The ratio between supply and demand for procedures in sizes and regions is shown in Table 4. This ratio, regardless of region, varies in proportion to its size, that is – the larger the size, the greater the ratio, except for LDL cholesterol, urine analysis in SE and fundoscopy in CO.
In general, for all investigated procedures, the medium-sized performs twice the quantity of tests as the small-sized, considering their demand. The large-sized performs more procedures than the medium-sized in almost every region, with almost 50% more, except for the Northeast and Southeast regions, where the medium and large-sized are similar regardless of the procedure.
It was noticed a low performance of tests related to the development of nephropathy (P9. microalbumin in urine: ratio = 0,14 for Brazil), being the worst relation between supply and demand among all of the investigated procedures in almost all scopes, except for the large ones in the Southern region (0,69). Then we have fundoscopy (P10) concerning diabetic retinopathy and blindness, which is the second among the least offered procedures, with a ratio of 0,35 in the country. As for microalbumin, there is a slightly better situation for the large size of the Southern region.
Table 4 shows the average ratio between supply and demand and the maximum ratio of procedures by municipality, according to regions and municipal size (P1; P6; P7; P8; P10 and P13). The methodology used allows the identification of municipalities with maximum values for the ratio between supply and demand when compared to the average ratio for the region, according to specific procedures. It appears that there is less fluctuation between the values obtained in the large size when compared to the small size.
Figure 1 shows the volume of procedures (completion of the map in grayscale) and their respective ratios between supply and demand (circumference diameters) according to FU. In general, one can see the differences in the supply and demand ratio according to the type of exam and FU. The lowest ratio values for all exams are found in the Northern and Northeastern regions. From the intensity of the background color on the maps, it can be inferred that there is a very low volume of measurement of glycated hemoglobin (P6) and fundoscopy (P10) in most of the FUs in the country.
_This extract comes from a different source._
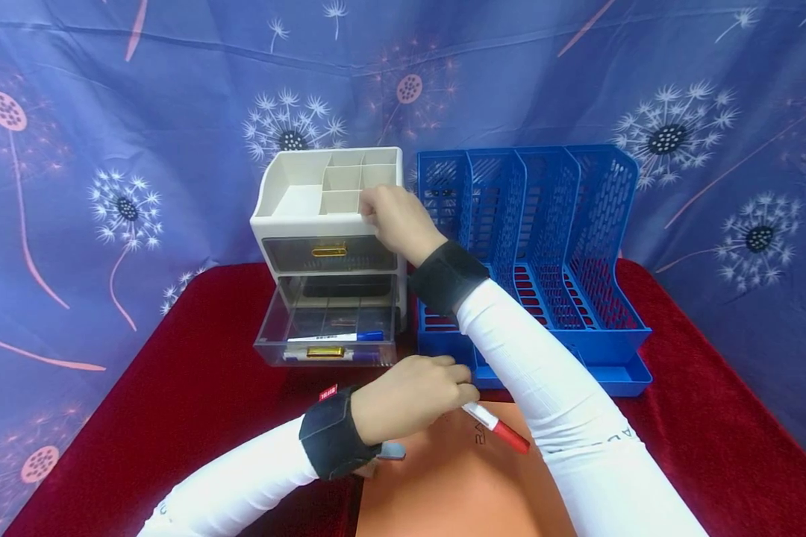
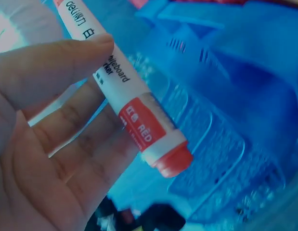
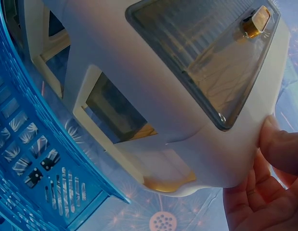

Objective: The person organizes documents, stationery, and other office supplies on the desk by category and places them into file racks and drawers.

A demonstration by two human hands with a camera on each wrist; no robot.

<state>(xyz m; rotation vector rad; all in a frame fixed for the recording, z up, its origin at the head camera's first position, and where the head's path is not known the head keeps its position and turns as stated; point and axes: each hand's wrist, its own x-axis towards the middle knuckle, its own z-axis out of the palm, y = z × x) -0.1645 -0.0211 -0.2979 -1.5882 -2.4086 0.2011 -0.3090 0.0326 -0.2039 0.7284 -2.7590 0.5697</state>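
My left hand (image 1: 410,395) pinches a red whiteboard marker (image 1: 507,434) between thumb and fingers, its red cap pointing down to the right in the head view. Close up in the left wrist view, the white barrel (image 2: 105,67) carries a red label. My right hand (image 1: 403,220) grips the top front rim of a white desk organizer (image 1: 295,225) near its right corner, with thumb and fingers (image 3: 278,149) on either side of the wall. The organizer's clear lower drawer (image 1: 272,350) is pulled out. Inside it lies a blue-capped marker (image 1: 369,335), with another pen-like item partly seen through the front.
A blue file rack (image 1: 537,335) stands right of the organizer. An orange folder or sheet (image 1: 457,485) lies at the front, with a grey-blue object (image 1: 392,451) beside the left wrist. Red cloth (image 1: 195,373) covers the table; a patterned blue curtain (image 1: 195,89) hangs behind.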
There is a better distribution of less complex tests in the territory, such as glucose dosage (P1) and urine analysis (P8).
Discussion
The findings of this study reinforce the potential of the methodology for monitoring and evaluating compliance with the care protocol for patients with diabetes, considering the indicator of the ratio between supply and demand for procedures. It is noteworthy that this methodology is reproducible and opportune for studies of adequacy of care, and since it allows its application to other diseases that have necessary procedures defined, enabling the detection of possible distortions in the supply.
The innovation presented here consists of jointly analyzing the demand of care for patients with diabetes according to established parameters and the supply of health services. The connection between the recommended treatment protocol and the existence of service offered concerning the demand for care based on the prevalence of the disease as a monitoring tool. And, when analyzed together with the indicator of the ratio between supply and demand for procedures, these measures become a proxy for the quality of prevention and care for patients with the disease.
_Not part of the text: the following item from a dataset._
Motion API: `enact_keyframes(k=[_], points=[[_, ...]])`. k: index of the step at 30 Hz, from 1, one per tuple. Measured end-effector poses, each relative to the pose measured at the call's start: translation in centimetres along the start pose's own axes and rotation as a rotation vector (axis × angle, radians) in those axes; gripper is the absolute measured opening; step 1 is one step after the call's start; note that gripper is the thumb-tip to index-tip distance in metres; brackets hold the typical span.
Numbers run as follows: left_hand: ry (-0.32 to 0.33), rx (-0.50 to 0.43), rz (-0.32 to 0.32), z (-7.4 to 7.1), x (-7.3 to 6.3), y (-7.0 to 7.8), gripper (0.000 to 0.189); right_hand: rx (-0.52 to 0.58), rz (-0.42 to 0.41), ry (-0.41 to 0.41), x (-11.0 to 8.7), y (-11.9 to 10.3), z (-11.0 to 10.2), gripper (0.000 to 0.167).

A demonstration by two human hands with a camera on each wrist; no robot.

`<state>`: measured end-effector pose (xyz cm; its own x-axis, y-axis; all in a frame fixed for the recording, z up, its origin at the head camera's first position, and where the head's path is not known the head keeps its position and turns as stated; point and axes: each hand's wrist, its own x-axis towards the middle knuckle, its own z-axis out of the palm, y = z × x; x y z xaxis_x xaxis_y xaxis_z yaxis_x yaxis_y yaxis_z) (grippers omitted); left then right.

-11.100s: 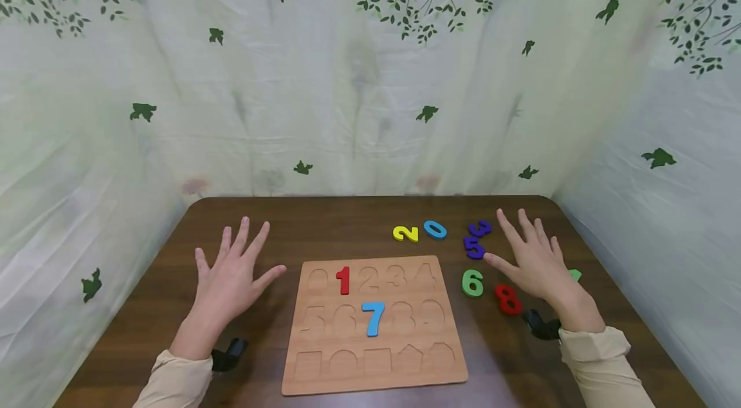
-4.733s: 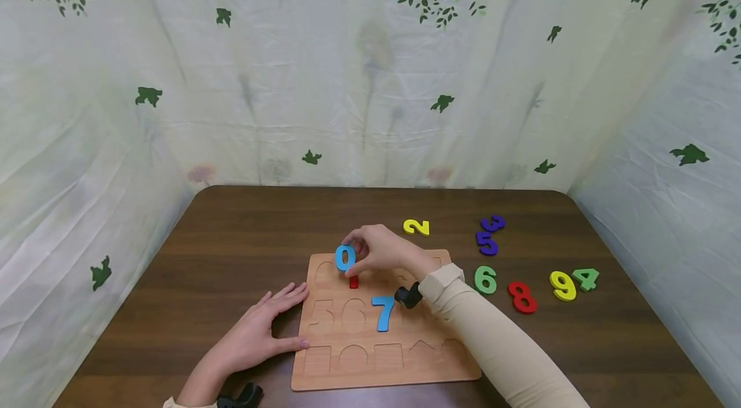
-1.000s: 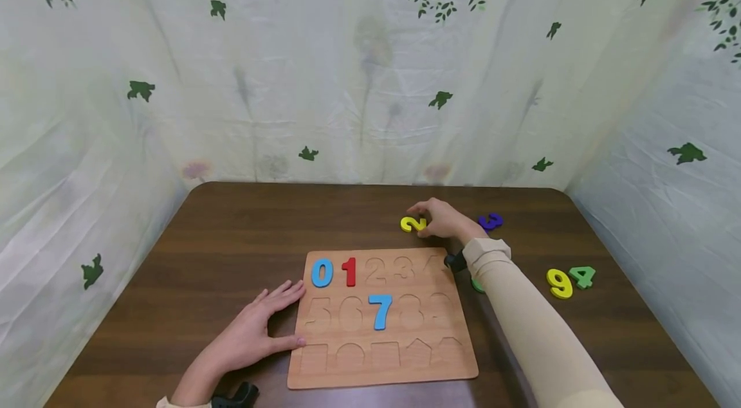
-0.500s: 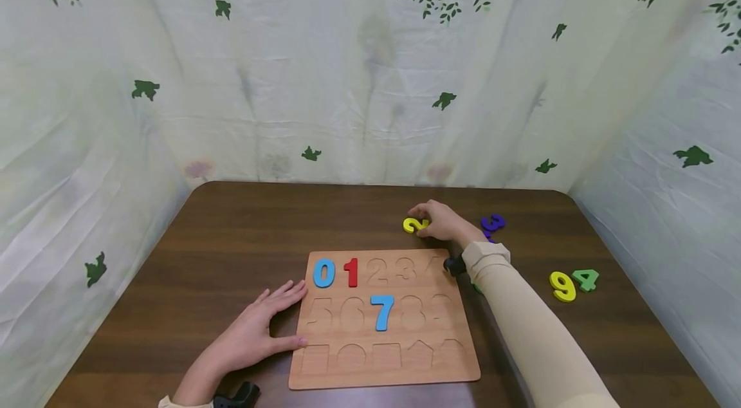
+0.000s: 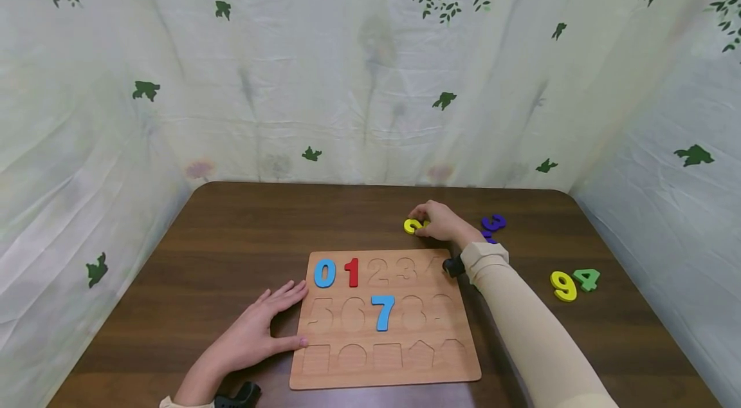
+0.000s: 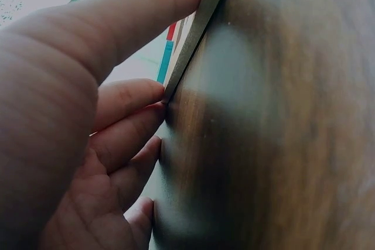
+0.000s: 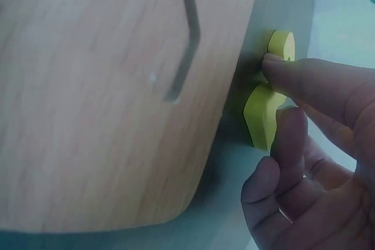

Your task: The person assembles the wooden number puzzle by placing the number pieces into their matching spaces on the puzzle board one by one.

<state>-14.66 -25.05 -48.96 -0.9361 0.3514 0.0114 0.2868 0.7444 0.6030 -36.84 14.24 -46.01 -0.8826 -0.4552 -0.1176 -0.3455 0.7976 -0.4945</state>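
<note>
In the head view my right hand (image 5: 441,221) reaches past the far edge of the wooden number board (image 5: 384,366). Thumb and fingers pinch the yellow number 2 (image 5: 411,226) and partly hide it; the right wrist view shows the thumb across the yellow number 2 (image 7: 263,112), beside the board's edge. My left hand (image 5: 255,334) rests along the board's left edge, fingers extended, with thumb and fingertips touching the rim in the left wrist view. The blue 0 (image 5: 325,273) and red 1 (image 5: 351,272) sit in the top row, the blue 7 (image 5: 383,313) in the second.
Past my right wrist lie a purple 3 (image 5: 494,222) and a mostly hidden purple piece (image 5: 489,237). A yellow 9 (image 5: 563,286) and green 4 (image 5: 587,279) lie farther right on the brown table (image 5: 249,234). My right sleeve (image 5: 532,324) covers part of the table.
The blue 0 went from the table into the board's top-left recess in my right hand, which then moved to the yellow 2 and closed its fingers on it. My left hand came to the board's edge.
</note>
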Motion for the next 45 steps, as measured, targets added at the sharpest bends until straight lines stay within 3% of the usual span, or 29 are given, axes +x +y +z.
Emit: enact_keyframes(k=[12,25,33,45], points=[[-0.002,0.004,-0.001,0.0,0.0,0.1,0.095,-0.017,-0.021,0.035,0.4,0.3,0.1,0.033],[-0.007,0.002,-0.001,-0.1,0.0,0.1,0.094,0.021,0.008,-0.058,-0.6,0.9,-1.1,0.054],[-0.002,0.002,-0.002,-0.1,0.0,0.1,0.094,0.018,-0.006,-0.021,-0.9,0.6,-0.9,0.053],[-0.007,-0.002,-0.008,-0.1,0.1,0.1,0.094,0.009,0.113,0.022,-0.5,0.3,0.1,0.071]])
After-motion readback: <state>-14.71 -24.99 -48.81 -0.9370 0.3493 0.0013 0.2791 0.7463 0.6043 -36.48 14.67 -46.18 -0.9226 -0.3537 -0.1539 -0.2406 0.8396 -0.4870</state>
It is noteworthy that the use of data from the PNS-2013 allowed the creation of a baseline for this indicator, which can be compared with estimates based on more recent research, such as the PNS-2019, made available after the execution of this study.
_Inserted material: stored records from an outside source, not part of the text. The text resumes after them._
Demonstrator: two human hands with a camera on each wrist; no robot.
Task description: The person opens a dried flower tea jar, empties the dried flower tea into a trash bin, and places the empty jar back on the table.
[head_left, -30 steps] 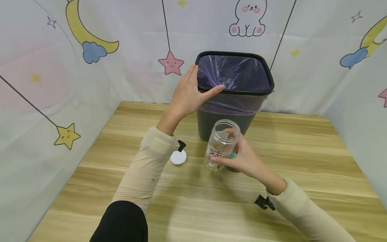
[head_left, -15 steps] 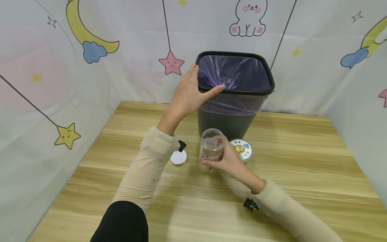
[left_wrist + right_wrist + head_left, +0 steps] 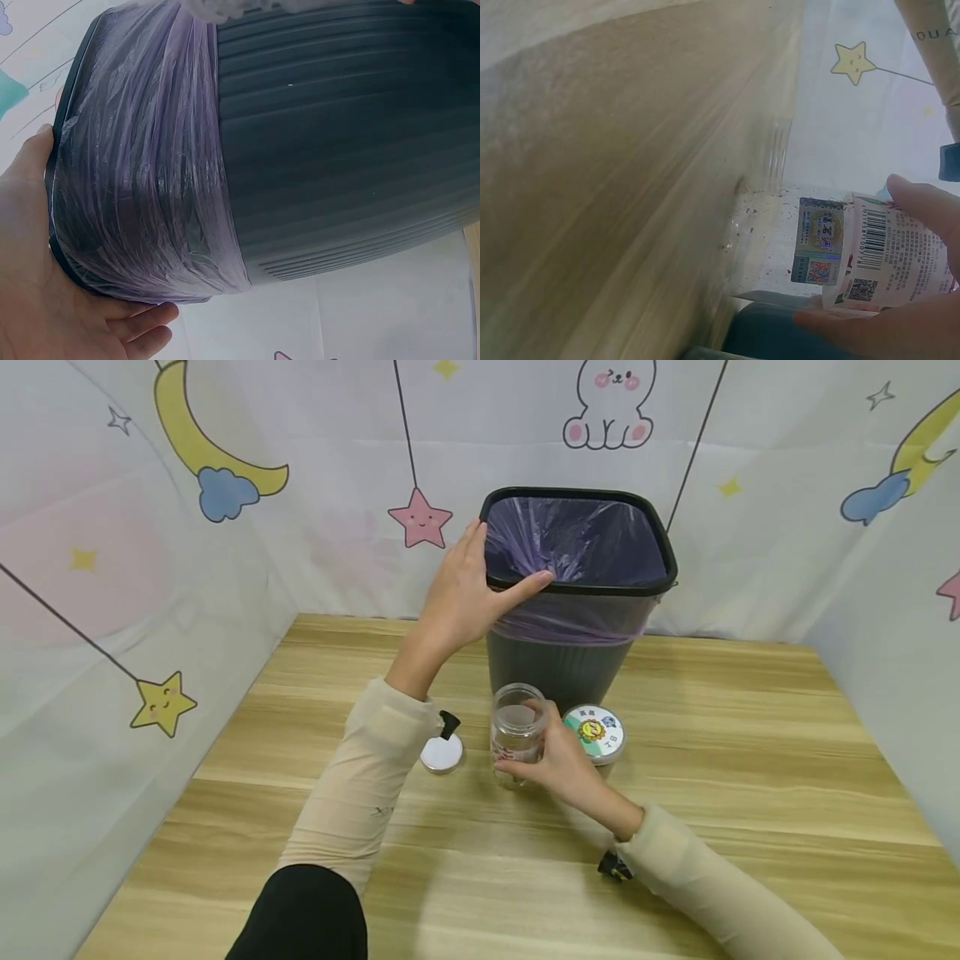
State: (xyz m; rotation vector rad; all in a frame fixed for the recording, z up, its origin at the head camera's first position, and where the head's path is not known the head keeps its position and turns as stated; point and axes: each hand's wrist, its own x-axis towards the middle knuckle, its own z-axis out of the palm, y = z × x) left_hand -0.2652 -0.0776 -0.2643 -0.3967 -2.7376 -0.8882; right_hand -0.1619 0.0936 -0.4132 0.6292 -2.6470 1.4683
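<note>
The clear jar (image 3: 506, 739) is upright just in front of the bin (image 3: 551, 664), with the right hand's (image 3: 566, 764) grip curled round it; whether its base touches the table (image 3: 735, 760) is hard to make out. A second ago it leaned, higher up, and hid most of the tub (image 3: 597, 735) near the bin's front right, whose body the hand now partly covers. The left hand (image 3: 461, 593) stays spread on the bin's rim, its grip loose and straight-fingered.
</note>
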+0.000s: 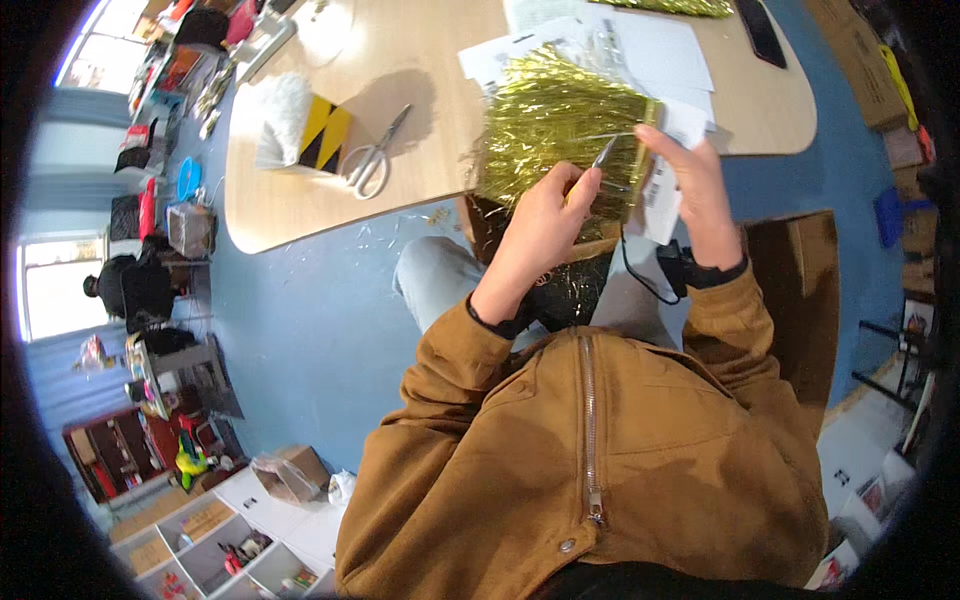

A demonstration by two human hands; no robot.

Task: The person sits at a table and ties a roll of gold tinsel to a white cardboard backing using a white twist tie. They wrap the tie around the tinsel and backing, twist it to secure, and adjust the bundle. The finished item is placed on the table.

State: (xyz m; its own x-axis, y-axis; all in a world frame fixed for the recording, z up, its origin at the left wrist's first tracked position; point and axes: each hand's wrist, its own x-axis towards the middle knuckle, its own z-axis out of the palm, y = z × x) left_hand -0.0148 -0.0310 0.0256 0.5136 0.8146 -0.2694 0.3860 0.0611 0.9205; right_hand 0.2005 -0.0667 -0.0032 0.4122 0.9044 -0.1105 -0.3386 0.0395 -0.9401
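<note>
My left hand (546, 217) grips a small pointed metal tool (604, 152), its tip over a bunch of gold tinsel fringe (555, 112). The tool's exact kind is hard to tell; a bit of yellow shows by my fingers. At the fringe's right end, my right hand (701, 199) holds its gold band (645, 154) together with a white card (660, 199) bearing print. A thin pale strip (596, 137) lies across the tinsel near the tool tip. The fringe hangs at the table's front edge, above my lap.
White-handled scissors (375, 161) lie on the wooden table (420, 52), beside a black-and-yellow striped box (324, 135) with white material. Papers (675, 52), more gold tinsel (675, 6) and a black phone (759, 34) lie farther back. A cardboard box (795, 300) stands at my right. Another person (135, 285) sits far left.
</note>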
The prevalence of DM estimated in this study was similar to the one found by Malta et al (2019), based on the examination of glycated hemoglobin and self-reported diagnosis, which was 9,4 22. The variation in prevalence according to sex was also similar, with 10,8 (10,2) in the model) for the female population and 7,8 for the male population (8,1 in the model)22. The parity between the results obtained here and the current literature demonstrates the robustness of the methodological model.
The prevalence according to regions found in this study presented a different structure from the one estimated by Malta et al22 from the hemoglobin test and use of medications. A possible explanation is the different access to diagnosis, which leads to regions with better socioeconomic status and access to health services. The variations in the prevalence of regions and FU estimated by the multinomial model were consistent with those obtained from the self-reported prevalence obtained in the PNS, although this one is at a lower level23, since self-report does not consider the population with diabetes, but the population which has not been diagnosed yet.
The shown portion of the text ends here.